● **What is required**
Those lines of the material below that fall between its first line and the line with "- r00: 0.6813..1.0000", both included, are to be repeated exactly.

● **Dataset section**
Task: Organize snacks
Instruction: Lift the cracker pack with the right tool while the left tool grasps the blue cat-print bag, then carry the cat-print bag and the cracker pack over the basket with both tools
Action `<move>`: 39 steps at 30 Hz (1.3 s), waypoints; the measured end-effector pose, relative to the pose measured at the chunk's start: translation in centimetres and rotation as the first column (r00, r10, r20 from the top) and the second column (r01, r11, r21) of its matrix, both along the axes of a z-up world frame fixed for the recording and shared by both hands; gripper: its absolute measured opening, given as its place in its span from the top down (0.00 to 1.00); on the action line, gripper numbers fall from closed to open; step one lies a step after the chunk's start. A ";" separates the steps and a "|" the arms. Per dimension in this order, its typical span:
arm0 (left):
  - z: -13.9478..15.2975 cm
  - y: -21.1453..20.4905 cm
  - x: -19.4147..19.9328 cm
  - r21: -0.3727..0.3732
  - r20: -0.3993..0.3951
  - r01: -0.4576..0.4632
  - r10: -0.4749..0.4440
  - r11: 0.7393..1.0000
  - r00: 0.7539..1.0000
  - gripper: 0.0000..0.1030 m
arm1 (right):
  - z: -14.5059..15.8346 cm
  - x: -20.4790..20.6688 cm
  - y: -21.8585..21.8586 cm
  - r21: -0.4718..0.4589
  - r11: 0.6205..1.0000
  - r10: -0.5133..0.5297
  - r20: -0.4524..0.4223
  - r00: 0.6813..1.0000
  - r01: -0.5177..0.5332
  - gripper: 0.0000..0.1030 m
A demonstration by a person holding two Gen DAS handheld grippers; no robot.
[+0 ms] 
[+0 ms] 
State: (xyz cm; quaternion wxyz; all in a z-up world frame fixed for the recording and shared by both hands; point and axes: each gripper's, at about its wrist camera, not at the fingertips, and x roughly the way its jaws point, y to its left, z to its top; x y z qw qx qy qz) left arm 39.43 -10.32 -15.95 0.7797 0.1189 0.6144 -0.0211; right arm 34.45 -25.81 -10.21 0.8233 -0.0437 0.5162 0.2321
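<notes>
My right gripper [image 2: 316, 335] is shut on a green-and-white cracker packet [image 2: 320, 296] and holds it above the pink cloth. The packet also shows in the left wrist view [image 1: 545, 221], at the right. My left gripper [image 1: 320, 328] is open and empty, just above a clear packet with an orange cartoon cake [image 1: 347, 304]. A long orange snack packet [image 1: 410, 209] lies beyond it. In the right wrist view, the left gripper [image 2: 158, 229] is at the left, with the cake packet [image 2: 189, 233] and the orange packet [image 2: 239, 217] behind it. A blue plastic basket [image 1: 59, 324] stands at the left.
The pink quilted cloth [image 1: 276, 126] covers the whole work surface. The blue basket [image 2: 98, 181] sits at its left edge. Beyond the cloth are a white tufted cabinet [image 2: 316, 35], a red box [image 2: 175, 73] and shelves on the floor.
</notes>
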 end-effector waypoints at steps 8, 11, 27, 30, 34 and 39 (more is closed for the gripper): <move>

● **Written reply**
Task: Organize snacks
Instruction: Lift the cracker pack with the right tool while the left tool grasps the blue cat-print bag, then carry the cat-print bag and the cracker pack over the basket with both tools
Action `<move>`: 39 steps at 30 Hz (1.3 s), waypoints; the measured end-effector pose, relative to the pose measured at the chunk's start: translation in centimetres and rotation as the first column (r00, r10, r20 from the top) and the second column (r01, r11, r21) of its matrix, both along the axes of a z-up world frame fixed for the recording and shared by both hands; gripper: its absolute measured opening, given as its place in its span from the top down (0.00 to 1.00); on the action line, gripper numbers fall from closed to open; step one lies a step after the chunk's start. A ";" separates the steps and a "|" the arms. Per dimension in this order, its typical span:
arm0 (left):
  - z: -13.9478..15.2975 cm
  - y: -21.1453..20.4905 cm
  - x: -19.4147..19.9328 cm
  - r21: -0.3727..0.3732
  - r20: -0.3993..0.3951
  - r01: -0.4576..0.4632
  - r10: -0.4749..0.4440
  - r11: 0.7393..1.0000
  - r00: 0.7539..1.0000
  - gripper: 0.0000..0.1030 m
arm1 (right):
  - z: -14.5059..15.8346 cm
  - x: -20.4790..20.6688 cm
  - y: -21.8585..21.8586 cm
  - r21: -0.4718..0.4589
  - r11: 0.6205..1.0000
  - r10: -0.5133..0.5297
  - r20: -0.4524..0.4223
  - r00: 0.6813..1.0000

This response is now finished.